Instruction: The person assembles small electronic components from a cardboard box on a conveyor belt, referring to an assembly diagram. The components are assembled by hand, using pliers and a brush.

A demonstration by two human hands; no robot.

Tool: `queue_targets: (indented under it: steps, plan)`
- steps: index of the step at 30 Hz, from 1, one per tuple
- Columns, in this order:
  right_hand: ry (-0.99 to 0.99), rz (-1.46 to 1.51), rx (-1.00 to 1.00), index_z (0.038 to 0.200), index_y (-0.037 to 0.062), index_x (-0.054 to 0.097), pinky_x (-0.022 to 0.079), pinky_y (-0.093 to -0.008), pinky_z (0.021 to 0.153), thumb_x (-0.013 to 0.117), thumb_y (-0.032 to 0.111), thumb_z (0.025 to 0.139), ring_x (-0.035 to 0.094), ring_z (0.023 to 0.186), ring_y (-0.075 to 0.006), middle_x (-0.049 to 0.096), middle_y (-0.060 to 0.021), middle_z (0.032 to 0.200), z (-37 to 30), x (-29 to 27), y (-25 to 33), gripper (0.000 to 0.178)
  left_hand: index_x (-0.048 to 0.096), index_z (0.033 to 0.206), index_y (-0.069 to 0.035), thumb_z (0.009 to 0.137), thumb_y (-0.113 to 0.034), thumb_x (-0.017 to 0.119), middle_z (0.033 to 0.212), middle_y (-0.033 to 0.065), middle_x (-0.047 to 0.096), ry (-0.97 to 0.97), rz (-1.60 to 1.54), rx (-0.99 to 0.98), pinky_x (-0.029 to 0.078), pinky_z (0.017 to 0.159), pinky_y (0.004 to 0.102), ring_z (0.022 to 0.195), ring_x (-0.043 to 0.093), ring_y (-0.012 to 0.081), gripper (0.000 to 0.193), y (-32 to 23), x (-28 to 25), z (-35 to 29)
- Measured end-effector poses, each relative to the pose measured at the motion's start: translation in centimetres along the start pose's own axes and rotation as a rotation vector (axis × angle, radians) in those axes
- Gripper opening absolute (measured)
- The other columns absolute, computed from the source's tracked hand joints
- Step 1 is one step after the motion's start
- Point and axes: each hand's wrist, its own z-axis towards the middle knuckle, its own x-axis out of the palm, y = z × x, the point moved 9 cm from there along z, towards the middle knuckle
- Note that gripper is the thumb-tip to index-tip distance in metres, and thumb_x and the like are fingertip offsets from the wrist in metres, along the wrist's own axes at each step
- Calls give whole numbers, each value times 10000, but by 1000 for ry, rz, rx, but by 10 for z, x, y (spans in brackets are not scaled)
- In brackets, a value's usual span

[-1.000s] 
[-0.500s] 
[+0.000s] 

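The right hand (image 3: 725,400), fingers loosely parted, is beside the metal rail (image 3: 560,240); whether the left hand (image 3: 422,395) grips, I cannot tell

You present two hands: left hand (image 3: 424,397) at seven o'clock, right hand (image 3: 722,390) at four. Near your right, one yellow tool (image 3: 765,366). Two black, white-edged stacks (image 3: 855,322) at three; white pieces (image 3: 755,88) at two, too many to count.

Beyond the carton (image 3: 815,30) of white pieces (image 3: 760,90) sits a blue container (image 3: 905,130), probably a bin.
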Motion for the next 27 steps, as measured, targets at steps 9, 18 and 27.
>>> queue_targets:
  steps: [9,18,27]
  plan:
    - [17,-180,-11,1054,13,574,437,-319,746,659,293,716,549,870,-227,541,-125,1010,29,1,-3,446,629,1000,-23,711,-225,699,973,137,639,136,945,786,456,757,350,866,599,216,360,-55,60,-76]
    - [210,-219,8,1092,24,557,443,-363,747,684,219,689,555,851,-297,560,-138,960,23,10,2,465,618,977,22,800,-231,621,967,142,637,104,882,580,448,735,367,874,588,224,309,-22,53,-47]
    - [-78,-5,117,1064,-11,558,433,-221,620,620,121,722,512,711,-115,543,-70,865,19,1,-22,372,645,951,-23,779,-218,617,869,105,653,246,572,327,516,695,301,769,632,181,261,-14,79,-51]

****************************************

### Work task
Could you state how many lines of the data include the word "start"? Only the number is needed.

### Expected answer
2